# Mossberg



## Minnowhead (Jan 12, 2011)

I was on the Mossberg website looking at the 835 Ulti-Mag Turkey guns. I noticed they had the 24" barrel length. But they also had the 20" barrel length. How could a shortened 20" barrel be a benefit if your goal is to keep a tight pattern at a longer range? Seems to me that your shot pattern would open up quicker with a shorter barrel. Any thoughts?


----------



## Countryboy23 (Mar 13, 2011)

That seems to be the new idea on shotgun barrels,the shorter the better.They say the reason is to make the more compact and easier to pack through the woods.I agree with you,I think its a bunch of bull.Ill stick with my 30 inch barrel.Guess im old school.


----------



## M R DUCKS (Feb 20, 2010)

Minnowhead said:


> I was on the Mossberg website looking at the 835 Ulti-Mag Turkey guns. I noticed they had the 24" barrel length. But they also had the 20" barrel length.

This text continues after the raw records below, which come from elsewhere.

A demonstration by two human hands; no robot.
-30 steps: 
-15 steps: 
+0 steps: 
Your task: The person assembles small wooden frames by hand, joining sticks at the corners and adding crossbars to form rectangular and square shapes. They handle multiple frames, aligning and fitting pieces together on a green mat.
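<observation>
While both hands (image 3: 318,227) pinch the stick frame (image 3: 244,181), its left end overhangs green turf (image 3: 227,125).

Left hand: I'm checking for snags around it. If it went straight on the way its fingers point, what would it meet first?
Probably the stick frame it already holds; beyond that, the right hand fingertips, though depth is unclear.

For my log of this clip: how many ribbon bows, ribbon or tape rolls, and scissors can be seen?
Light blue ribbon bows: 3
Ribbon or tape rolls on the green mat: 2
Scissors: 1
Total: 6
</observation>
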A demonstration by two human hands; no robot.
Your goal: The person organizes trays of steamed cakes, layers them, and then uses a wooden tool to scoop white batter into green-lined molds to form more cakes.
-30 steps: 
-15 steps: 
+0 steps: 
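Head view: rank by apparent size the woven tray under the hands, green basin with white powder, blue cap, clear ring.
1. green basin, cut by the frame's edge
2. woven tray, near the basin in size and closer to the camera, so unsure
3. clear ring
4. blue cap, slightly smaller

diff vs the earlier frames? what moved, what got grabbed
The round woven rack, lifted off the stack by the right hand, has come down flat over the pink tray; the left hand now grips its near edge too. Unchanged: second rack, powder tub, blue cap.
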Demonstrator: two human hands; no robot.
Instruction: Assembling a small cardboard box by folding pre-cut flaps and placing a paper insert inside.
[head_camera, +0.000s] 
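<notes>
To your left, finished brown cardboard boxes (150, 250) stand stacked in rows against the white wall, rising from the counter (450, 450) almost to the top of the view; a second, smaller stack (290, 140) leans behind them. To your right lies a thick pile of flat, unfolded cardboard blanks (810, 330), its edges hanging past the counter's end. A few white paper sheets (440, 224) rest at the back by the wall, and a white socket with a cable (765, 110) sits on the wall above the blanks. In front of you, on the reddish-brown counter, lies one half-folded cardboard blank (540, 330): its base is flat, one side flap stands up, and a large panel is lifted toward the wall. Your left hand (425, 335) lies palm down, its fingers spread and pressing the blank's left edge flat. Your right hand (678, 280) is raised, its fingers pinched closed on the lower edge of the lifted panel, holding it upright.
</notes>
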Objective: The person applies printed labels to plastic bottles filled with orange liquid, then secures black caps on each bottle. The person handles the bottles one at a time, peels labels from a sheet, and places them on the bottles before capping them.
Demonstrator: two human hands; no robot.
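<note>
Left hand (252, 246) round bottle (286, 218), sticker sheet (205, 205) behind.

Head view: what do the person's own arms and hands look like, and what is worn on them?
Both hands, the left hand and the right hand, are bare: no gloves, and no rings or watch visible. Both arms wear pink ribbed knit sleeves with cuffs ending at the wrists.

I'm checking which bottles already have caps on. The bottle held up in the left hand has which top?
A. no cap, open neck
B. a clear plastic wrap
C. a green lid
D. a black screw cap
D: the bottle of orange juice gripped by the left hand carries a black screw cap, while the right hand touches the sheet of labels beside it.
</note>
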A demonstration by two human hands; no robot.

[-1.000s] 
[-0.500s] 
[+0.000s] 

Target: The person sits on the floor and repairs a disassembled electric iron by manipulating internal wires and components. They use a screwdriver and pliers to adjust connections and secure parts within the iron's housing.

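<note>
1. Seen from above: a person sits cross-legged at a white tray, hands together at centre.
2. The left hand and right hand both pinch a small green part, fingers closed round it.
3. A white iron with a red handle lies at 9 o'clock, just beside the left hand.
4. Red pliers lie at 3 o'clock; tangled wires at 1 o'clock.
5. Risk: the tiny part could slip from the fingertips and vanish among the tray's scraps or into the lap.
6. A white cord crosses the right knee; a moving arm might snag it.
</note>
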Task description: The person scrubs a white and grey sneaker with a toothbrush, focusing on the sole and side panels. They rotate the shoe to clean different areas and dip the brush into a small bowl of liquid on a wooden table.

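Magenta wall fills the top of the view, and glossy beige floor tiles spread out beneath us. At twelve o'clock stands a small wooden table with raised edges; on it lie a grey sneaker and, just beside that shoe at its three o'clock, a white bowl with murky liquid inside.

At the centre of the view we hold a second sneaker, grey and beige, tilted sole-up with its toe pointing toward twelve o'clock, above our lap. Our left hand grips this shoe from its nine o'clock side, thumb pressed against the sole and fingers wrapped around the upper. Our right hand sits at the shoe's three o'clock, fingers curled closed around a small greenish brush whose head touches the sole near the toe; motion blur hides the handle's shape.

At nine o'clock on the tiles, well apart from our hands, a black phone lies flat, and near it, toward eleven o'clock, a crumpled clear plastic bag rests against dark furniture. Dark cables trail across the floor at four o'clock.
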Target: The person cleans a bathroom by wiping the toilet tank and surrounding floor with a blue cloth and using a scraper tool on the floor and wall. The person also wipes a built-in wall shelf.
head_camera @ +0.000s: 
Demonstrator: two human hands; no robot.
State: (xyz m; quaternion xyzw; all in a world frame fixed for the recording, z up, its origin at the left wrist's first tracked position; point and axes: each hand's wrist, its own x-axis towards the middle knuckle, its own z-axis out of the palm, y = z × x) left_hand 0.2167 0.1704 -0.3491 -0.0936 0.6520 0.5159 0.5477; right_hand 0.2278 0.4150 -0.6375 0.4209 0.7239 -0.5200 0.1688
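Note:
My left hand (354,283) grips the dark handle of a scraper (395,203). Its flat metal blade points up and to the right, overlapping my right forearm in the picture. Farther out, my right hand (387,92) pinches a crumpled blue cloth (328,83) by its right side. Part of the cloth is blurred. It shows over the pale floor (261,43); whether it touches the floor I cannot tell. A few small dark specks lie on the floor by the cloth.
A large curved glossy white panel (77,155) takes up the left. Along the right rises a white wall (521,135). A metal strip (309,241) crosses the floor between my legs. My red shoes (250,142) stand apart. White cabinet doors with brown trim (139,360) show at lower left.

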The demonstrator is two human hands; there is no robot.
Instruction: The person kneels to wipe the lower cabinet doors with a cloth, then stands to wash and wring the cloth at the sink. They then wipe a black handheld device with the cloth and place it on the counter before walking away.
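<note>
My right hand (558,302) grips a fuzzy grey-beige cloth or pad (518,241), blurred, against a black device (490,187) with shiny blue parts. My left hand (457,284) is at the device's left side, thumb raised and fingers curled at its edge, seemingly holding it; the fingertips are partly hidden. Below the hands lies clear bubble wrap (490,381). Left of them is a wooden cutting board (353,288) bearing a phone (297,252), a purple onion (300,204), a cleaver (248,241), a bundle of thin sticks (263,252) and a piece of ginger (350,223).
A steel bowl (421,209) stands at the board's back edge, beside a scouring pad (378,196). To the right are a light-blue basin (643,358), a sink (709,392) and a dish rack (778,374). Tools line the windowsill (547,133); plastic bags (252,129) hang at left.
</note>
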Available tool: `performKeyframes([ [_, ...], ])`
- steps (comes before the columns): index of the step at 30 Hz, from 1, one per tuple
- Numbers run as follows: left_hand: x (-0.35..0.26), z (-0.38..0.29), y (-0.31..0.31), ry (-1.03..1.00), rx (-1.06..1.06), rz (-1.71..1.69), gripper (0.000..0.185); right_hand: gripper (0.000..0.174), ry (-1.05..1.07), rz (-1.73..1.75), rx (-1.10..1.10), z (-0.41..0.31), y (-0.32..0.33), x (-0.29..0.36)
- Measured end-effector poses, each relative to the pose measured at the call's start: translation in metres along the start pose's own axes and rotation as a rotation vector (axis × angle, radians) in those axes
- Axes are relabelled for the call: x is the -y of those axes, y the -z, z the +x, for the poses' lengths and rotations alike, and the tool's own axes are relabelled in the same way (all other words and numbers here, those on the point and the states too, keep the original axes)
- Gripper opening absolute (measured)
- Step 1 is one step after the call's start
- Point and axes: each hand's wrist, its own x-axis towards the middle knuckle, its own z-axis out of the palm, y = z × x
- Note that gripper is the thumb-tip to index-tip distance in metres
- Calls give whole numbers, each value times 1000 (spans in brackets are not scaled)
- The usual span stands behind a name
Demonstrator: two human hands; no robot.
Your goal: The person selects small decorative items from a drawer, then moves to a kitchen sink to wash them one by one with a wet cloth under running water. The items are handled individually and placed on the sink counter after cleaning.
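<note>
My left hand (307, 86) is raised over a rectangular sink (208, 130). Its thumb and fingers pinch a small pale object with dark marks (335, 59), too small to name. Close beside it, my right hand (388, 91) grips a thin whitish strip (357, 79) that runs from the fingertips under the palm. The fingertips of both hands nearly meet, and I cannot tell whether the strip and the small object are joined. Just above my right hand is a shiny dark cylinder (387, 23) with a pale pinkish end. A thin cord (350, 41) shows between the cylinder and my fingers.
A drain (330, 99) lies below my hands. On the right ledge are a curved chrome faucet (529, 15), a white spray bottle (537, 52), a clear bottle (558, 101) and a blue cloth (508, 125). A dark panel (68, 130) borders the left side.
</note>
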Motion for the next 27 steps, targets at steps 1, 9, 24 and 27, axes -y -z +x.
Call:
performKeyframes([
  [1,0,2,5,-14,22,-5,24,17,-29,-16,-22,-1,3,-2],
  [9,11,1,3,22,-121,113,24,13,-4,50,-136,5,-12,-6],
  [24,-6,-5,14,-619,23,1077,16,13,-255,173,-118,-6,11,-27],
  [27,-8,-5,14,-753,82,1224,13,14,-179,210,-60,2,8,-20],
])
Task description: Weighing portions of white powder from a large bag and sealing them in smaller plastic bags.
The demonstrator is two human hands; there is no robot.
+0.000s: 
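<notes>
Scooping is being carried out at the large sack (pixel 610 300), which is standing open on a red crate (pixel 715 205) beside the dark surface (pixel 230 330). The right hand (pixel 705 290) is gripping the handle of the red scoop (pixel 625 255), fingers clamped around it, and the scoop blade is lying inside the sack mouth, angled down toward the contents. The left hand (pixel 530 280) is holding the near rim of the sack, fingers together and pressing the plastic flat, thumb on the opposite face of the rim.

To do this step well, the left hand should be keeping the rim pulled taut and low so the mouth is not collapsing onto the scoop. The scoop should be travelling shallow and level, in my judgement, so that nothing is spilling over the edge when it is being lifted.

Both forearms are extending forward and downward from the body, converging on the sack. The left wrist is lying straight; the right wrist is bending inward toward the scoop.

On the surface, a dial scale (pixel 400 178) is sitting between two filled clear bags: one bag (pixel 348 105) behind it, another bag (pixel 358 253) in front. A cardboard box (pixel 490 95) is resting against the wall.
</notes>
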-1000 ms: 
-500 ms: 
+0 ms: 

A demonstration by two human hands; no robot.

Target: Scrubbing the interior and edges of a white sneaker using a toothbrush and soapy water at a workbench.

How could a shortened 20" barrel be a benefit if your goal is to keep a tight pattern at a longer range? Seems to me that your shot pattern would open up quicker with a shorter barrel. Any thoughts?


It's called " choke"


----------



## T-180 (Oct 18, 2005)

According to the experts the length of barrel has nothing to do with the pattern, only the choke. Four more inches of barrel would give the same pattern at any distance + 4". Not sure of all barrels, but I was a skeptic until I tried it & there was absolutely no difference between a 24" and 28" with the same choke. Only wish I could afford a 23" barrel for my 870 !!


----------



## Minnowhead (Jan 12, 2011)

I would think the shot string would seperate from the cup or wad faster out of the shorter barrel than a longer one. Regardless after it left the choke. But that is why I'm no expert. Maybe longer barrels offer more of a sighting plane and it would be easier to get around with a shorter barrel though.


----------



## OHIOHUNTER4life (Apr 16, 2011)

I have a Mossberg 500 Grand Slam Turkey 12GA. w/ 20" barrel shooting a .660 choke .. it will definitely hold a tight pattern at 40yds. .. you'd be amazed at what a good quality extended choke like a Kick's Gobblin' Thunder or Pure Gold will do 

.. not saying you wouldn't have even more range with a 24" barrel but then again almost all the turkeys i have killed have been inside 25-yds


----------



## firstflight111 (May 22, 2008)

get the right choke ..my kids are doing great with a 24 in 20 ga they are 3 for 4 so far


----------



## leupy (Feb 12, 2007)

The choke on a shotgun barrel is only in the last two to four inches. The choke is what gives you the tight pattern, a longer barrel may give you a little more velocity.


----------